Jack’s laughing his head off.
“Holy cow. Don’t encourage her.” The doorbell rings, and I’m so grateful for the distraction I nearly trip over Hoyt (my rescued cocker spaniel) trying to get to the door. “That’ll be Champ.”
“He can wait.” Naturally Jack would say that. “We need to hear what Ruby Nell has to say.”
“Yoo-hoo!”
Good grief. It’s Fayrene. Before I can yell out “Come in,” she barrels up the stairs and makes a beeline for Jack.
“How are you feeling?” She plumps up his pillows. If they get any fluffier, he’ll be airborne.
“Pretty good, Fayrene. Considering.” He glances my way in a bid for sympathy. I’m not about to offer it in front of witnesses.
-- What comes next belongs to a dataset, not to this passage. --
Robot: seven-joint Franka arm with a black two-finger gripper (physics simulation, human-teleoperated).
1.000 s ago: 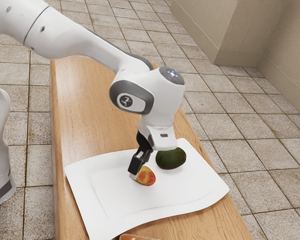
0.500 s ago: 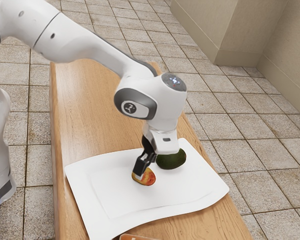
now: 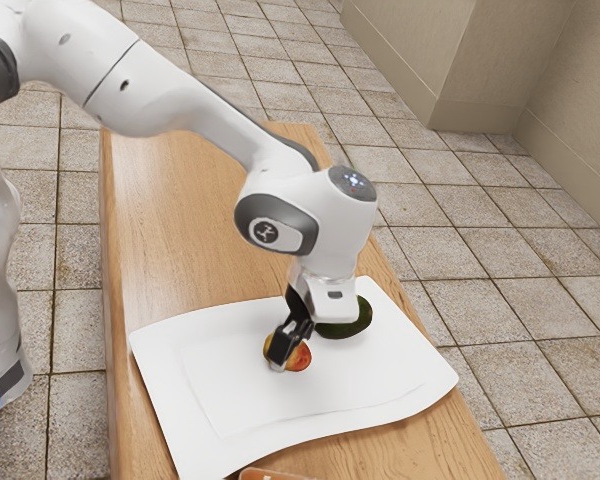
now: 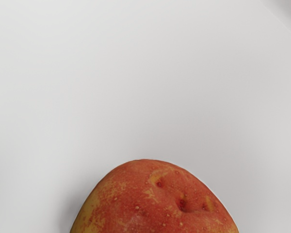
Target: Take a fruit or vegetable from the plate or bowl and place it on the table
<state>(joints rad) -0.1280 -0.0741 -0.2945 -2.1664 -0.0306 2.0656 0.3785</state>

It’s bad enough I had to offer a bed and have him in my house every minute of every day like God’s temptation to weak-willed women.
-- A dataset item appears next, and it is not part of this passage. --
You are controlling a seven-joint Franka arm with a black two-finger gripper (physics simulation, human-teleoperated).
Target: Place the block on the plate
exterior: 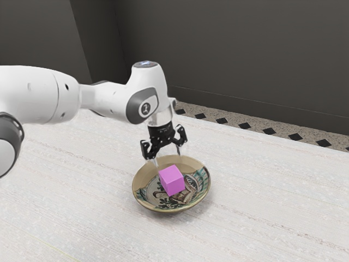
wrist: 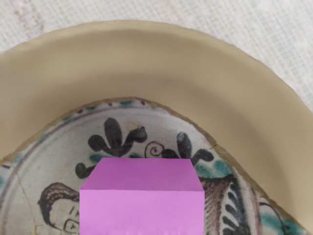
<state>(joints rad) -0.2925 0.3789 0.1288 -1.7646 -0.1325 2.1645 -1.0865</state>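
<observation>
The black gripper (exterior: 168, 156) is over the back part of the patterned plate, its fingers spread apart and open, with the tips just above and behind the block. The pink-purple block (exterior: 172, 180) appears to rest in the plate's hollow, near its middle. The broad beige rim of the plate (exterior: 143, 178) surrounds it on the pale table. In the wrist view the block (wrist: 142, 211) is large at the lower edge, squared to the hand, over the painted centre of the plate (wrist: 146, 58). Contact between block and plate is hidden.
The pale, streaked tabletop (exterior: 262, 202) extends around the plate. Beyond its far edge are a speckled floor with dark diamonds (exterior: 244, 125) and a dark wall (exterior: 245, 54).
</observation>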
“I brought you some Christmas cookies, Jack.” She plops a plate full of sugar-sprinkled Santas on the bedside table, then proceeds to peel the cellophane cover back and hand him one. “I’ve been medicating about you every day.”
Meditating, I hope, but with Fayrene you never can tell whether her slaughter of the English language is accidental or deliberate.
After Jack finishes bragging on her cookies, Fayrene looks over at Mama and says, “Did you tell her?”
“She’s too busy getting ready for a date.” Mama makes my date sound like an appointment with the guillotine.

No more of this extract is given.